Global sequential number generator without using a relational database

3.4k Views Asked by At

I have an application. Suppose it's an invoice service. Each time a user creates an invoice I need to assign the next sequential number (I.e: ISequentialNumberGeneratorRepository.Next(); So essentially the invoice number must be unique despite having several instances of my application running (horizontal scalability is likely in the future).

In other words, I need a global sequential number generator.

Traditionally this problem is resolved by using a relational database such as SQL server, PostgreSQL, MySQL, etc. because these systems have the capability to generate sequential unique IDs on inserting a record and returning the generated id as part of the same atomic operation, so they're a perfect fit for a centralised sequential number generator.

But I don't have a relational database and I don't need one, so it's a bit brutal having to use one just for this tiny functionality.

I have, however, an EventStore available (EventStore.org) but I couldn't find out whether it has sequential number generation capability.

So my question is: Is there any available product out there which I could use to generate unique sequential numbers so that I can implement my Next(); repository's method with, and which would work well independently of how many instances of my client invoice application I have?

Note: Alternatively, if someone can think of a way to use EventStore for this purpose or how did they achieve this in a DDD/CQRS/ES environment it'd also be great.

3

There are 3 best solutions below

0
On BEST ANSWER

You have not stated the reasons(or presented any code) as to why you want this capability. I will assume the term sequential should be taken as monotonically increasing(sorting not looping).

I tend to agree with A.Chiesa, I would add timestamps to the list, although not applicable here.

Since your post does not indicate how the data is to be consumed, I purpose two solutions, the second preferred over the first, if possible; and for all later visitors, use a database solution instead.

The only way to guarantee numerical order across a horizontally scaled application without aggregation, is to utilize a central server to assign the numbers(using REST or RPCs or custom network code; not to mention an SQL server, as a side note). Due to concurrency, the application must wait it's turn for the next number and including network usage and delay, this delay limits the scalability of the application, and provides a single point of failure. These risks can be minimized by creating multiple instances of the central server and multiple application pools(You will lose the global sorting ability).

As an alternative, I would recommend the HI/LO Assigning method, combined with batch aggregation. Each instance has a four? digit identifier prefixed to an incrementing number per instance. Schedule an aggregation task on a central(or more than one, for redundancy) server(s) to pickup the data and assign a sequential unique id during aggregation. This process localizes the data(until pickup, which could be scheduled for (100, 500, 1000)? millisecond intervals if needed for coherence; minutes or more ,if not), and provides almost perfect horizontal scaling, with the drawback of increased vertical scaling requirements at the aggregation server(s).

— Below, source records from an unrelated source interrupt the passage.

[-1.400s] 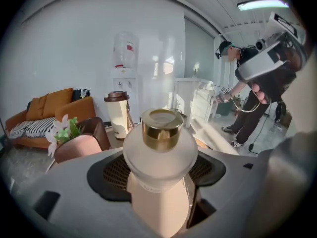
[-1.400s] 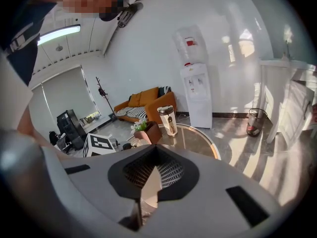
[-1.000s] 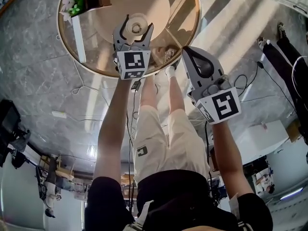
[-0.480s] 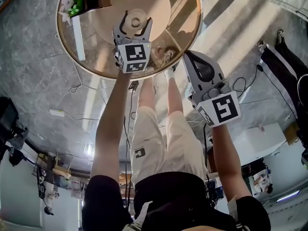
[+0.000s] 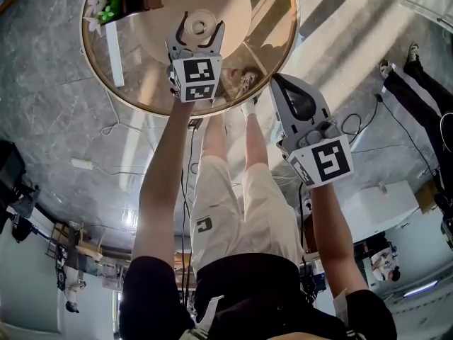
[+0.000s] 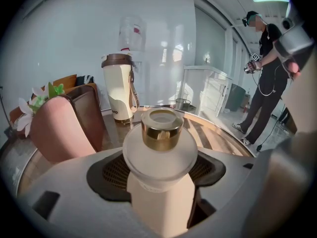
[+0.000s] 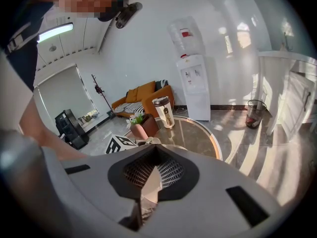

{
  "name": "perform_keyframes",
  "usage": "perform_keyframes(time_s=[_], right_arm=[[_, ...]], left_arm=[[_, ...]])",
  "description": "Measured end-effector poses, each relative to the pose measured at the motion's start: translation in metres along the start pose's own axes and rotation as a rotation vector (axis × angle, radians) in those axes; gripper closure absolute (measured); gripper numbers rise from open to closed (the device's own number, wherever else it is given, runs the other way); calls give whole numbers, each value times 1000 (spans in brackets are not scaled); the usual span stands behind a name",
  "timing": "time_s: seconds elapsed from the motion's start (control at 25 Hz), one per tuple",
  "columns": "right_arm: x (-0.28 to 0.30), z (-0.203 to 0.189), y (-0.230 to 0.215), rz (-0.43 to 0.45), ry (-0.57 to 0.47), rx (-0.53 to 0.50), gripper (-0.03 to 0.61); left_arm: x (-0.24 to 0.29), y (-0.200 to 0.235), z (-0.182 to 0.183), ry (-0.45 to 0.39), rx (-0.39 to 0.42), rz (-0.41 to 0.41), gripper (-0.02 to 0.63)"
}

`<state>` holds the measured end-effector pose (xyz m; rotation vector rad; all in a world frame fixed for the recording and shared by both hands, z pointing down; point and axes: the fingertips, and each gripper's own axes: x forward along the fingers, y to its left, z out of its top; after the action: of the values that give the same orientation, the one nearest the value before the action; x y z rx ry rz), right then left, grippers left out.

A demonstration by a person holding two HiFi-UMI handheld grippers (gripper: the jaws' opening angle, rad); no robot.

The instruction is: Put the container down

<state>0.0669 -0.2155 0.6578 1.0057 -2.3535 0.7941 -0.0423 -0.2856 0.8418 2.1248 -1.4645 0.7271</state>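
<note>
Clamping a frosted white container (image 6: 159, 155) with a gold cap between its 2 jaws, the left claw (image 5: 200, 28) reached out over a round glass surface (image 5: 152, 62) with a wooden rim. The jaws pressed against the container's body below its wide shoulder, and the container stood upright in the grip. Whether its base touched the glass could not be told, since the claw's body hid it.

In the head view the container lay within the surface's outline, toward the middle. Beyond it, in the left gripper view, a cream tumbler (image 6: 119, 92) with a brown lid stood on the far part of the surface, and a pink pot (image 6: 59, 128) with white flowers stood to the left.

The right claw (image 5: 276, 83) hung to the right, its tip just beside the surface's near edge. Its 2 jaws were together with nothing between them.

Farther off, a person in black (image 6: 267, 68) stood on the grey floor, and a white water dispenser (image 7: 194, 86) stood against the wall near an orange sofa (image 7: 146, 93).
</note>
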Motion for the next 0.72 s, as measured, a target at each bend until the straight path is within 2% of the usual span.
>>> perform_keyframes(time_s=[0.72], right_arm=[[-2, -9, -6, -7, 14, 9, 575]], left_arm=[[1, -6, -3, -9, 29, -16, 276]])
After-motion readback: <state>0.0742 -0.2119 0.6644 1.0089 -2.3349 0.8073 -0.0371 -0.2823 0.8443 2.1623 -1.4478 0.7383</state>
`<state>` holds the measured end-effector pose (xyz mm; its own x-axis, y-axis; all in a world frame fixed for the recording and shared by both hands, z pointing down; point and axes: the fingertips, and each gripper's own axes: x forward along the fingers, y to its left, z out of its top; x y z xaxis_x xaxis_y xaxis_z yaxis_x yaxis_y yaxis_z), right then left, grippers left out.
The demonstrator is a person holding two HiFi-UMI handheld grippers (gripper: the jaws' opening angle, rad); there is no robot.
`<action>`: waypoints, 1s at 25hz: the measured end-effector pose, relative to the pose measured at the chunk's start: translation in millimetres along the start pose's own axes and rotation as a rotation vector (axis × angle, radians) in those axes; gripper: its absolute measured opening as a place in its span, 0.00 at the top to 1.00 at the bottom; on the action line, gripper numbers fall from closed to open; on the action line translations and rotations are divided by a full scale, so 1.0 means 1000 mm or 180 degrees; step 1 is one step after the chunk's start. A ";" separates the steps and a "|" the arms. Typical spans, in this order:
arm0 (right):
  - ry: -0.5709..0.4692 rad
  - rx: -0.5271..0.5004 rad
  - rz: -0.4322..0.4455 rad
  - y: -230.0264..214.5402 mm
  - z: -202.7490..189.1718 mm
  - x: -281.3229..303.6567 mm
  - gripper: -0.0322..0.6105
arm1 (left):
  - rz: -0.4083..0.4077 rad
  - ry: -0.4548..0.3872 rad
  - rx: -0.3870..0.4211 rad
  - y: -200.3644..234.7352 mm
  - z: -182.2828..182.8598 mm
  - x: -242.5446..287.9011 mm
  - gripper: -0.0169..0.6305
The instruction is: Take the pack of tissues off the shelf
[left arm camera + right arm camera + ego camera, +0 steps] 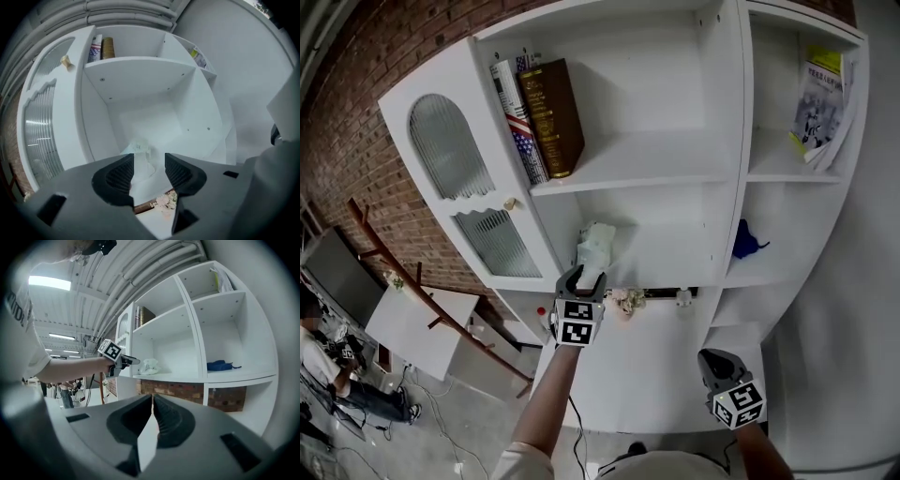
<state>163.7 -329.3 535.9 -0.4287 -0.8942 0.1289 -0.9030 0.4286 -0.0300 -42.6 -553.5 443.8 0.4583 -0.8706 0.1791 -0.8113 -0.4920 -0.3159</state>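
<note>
The pack of tissues (596, 246) is a pale, crumpled soft pack lying on the lower shelf of the white shelf unit (637, 173), in its middle compartment. My left gripper (583, 277) is held out just in front of it. In the left gripper view, my left gripper (149, 161) is open and the pack (140, 152) shows in the gap beyond its tips, untouched. My right gripper (712, 358) hangs back low on the right, over the white table. Seen in its own view, my right gripper (153, 399) is shut and holds nothing. From there the pack (149, 365) and the left gripper (131, 360) show side on.
Two books (539, 122) lean on the upper shelf. A blue cloth (746, 241) lies in the right compartment, with a booklet (820, 103) above it. A cabinet door with ribbed glass (459, 178) stands open at left. A small flower ornament (628, 300) sits on the white table (628, 375).
</note>
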 end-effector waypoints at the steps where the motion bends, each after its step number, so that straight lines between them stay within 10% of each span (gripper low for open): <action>1: 0.0002 0.0008 -0.0007 -0.001 0.000 0.000 0.90 | 0.0011 0.0083 0.0006 0.001 -0.004 0.009 0.67; 15: -0.0034 0.0095 0.0004 -0.004 -0.002 0.007 0.90 | 0.0117 0.0956 -0.0275 0.019 -0.040 0.079 0.64; 25: -0.0010 0.0104 -0.0031 -0.012 -0.001 0.008 0.90 | 0.0227 0.0887 -0.0734 0.037 -0.046 0.080 0.92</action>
<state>171.4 -341.2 538.6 -0.4199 -0.8987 0.1262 -0.9075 0.4155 -0.0612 -52.6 -641.3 489.8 0.3069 -0.8535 0.4212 -0.9127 -0.3894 -0.1240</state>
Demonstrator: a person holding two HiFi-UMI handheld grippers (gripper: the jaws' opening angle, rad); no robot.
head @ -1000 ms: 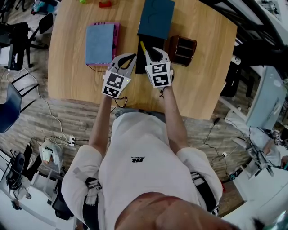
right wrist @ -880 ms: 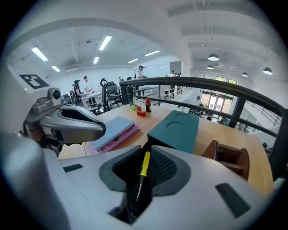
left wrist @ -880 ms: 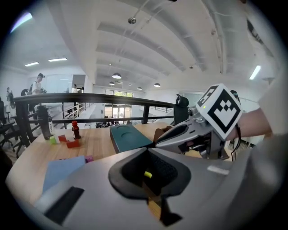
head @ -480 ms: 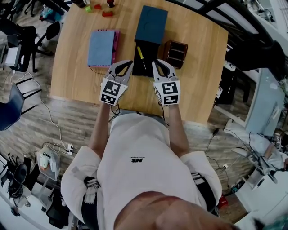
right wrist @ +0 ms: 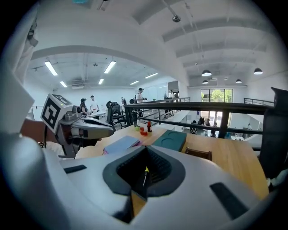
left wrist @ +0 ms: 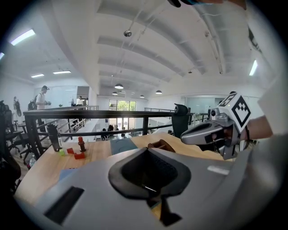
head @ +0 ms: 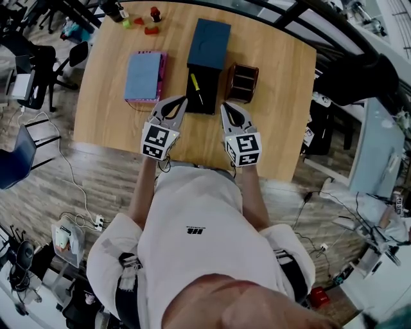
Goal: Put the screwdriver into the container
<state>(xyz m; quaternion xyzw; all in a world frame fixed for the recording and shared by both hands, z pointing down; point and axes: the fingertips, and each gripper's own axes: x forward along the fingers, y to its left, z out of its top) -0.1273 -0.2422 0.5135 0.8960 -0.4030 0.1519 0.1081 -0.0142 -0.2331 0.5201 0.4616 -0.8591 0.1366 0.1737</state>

Distributed computing is a balancing act, between processing, memory, and communication overhead. Where your computing/memory/network capacity boundaries lie cannot be determined from your post.

There is no single correct answer. I have provided you with two possibilities, but without specific requirements of the task at hand, I can go no further.

14
On

IMHO, your requirement is kinda flawed, because you have conflicting needs.

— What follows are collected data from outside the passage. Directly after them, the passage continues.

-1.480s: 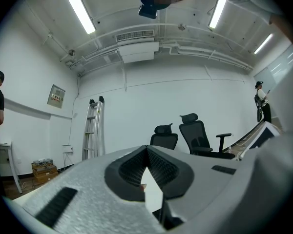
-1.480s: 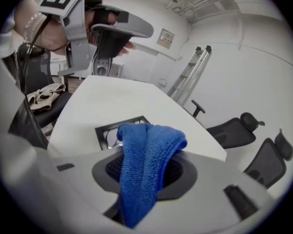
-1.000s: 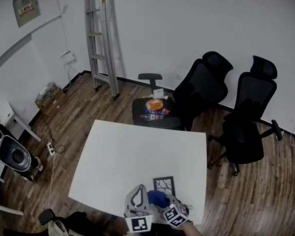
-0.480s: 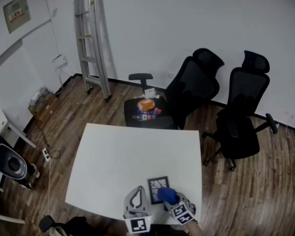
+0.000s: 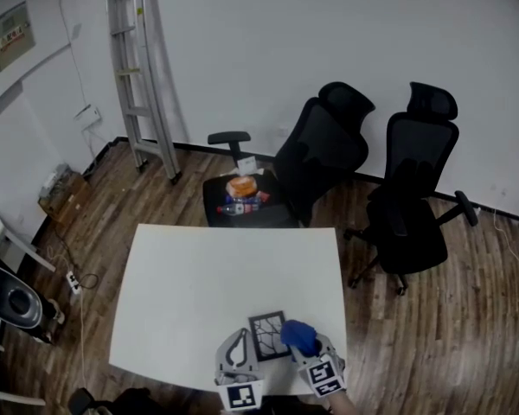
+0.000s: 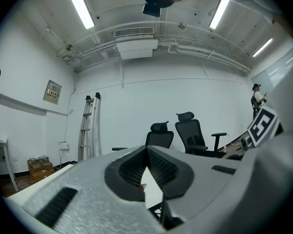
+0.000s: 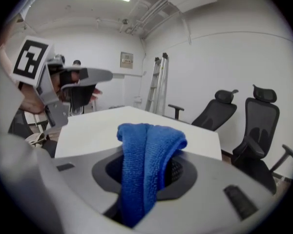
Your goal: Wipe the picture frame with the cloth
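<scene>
A small black picture frame (image 5: 266,334) lies flat near the front edge of the white table (image 5: 225,266). Against the frame's right side rests a bunched blue cloth (image 5: 299,336), with my right gripper (image 5: 306,349) shut on it. In the right gripper view the cloth (image 7: 146,155) stands folded between the jaws of that gripper (image 7: 145,179) and hides their tips. My left gripper (image 5: 240,342) sits just left of the frame. In its own view the left gripper (image 6: 146,152) has its jaw tips together, and I see nothing held. The frame is hidden in both gripper views.
Beyond the table stand two black office chairs (image 5: 324,150) (image 5: 415,188) and a third chair (image 5: 242,199) with snacks and bottles on its seat. A ladder (image 5: 138,76) leans on the back wall. A cardboard box (image 5: 60,190) sits on the wooden floor at left.
The right gripper has carried the cloth from below the frame's lower edge to its right side. The left gripper stays beside the frame. The head view has swung, so the room looks shifted.
</scene>
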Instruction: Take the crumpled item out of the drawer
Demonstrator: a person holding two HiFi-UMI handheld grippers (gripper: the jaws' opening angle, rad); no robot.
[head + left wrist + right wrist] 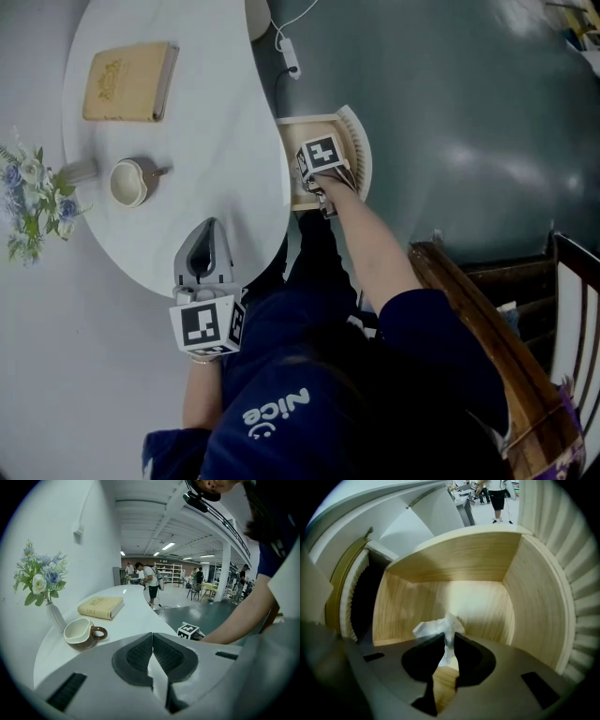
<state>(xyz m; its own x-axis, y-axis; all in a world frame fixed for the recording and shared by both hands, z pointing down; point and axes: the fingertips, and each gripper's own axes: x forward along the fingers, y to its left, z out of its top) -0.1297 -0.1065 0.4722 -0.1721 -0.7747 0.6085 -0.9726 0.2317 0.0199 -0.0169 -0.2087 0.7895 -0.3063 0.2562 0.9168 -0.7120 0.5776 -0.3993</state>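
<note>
the open drawer [459,559], pale wood with a curved, ribbed front, holds the crumpled item [433,627], a thin, white, wrinkled wad. the right gripper [449,641] reaches in, its jaws pinching that wad. the left gripper [152,651] has its jaws pressed together over the smooth white worktop [136,620].

1. Left gripper [152,644]: jaws together, pads touching, nothing between them. Tilted slightly down, held close to the torso.
2. Right gripper [447,639]: jaws nearly closed, pinching the crumpled item [433,627], which bulges past the tips.
3. Right arm [375,244]: stretched forward, pointing the tool steeply down.
</note>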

You want a unique id. The usual solutions use:

  • guid. Can be generated centrally or locally. Really easy to implement. Kinda hard for a human reader, but YMMV. But you want incremental keys.
  • centrally assigned key: you need a transactional system. But you want to do CQRS, and use Event Store. It seems to me that having a separate transactional system just to have an IDENTITY_COLUMN or a SEQUENCE largely misses the point of doing CQRS.
  • use an HiLo generation approach. That is: every single client gets a unique seed (like 1 billion for the first client, 2 billions for the second, etc). So each client can generate locally a sequence. This sequence is distributed and uses sequential numbers, so there is no concurrency problems, but there is no global sorting for requests and you must ensure that no two clients get the same Hi value (relatively easy task).
  • use the id assigned by Event Store. I don't know the product, but every event sent to the queue gets a unique id. But (as I understand it) you require the id to be available BEFORE sending the event.

You can generally mix-and-match either of this solutions (especially the Hilo algorithm) with timestamps (like seconds from Unix Epoch, or something alike), in order to produce a (weak, non guaranteed) sortability. But generally I would avoid this, because if you generate ids on multiple sites, you introduce the risk of the clocks being unsynchronized, and generally other unsolved (or unsolvable) problems.

Probably I'm missing something, but this are the ones from the top of my head.

So, as far as i can tell, you are in an empasse. I would try really hard to put myself in one of the previous situations.

1
On

It is strange opinion

so it's a bit brutal having to use one just for this tiny functionality.

Today SQLite is used as relational database even in mobile phones. It is simple, have small memory footprint and have binding for all popular programming languages. 20 years ago databases consumed many resources - today you can find database engine for all tasks. Also, if you need tiny key-pair store you can use BerkeleyDB.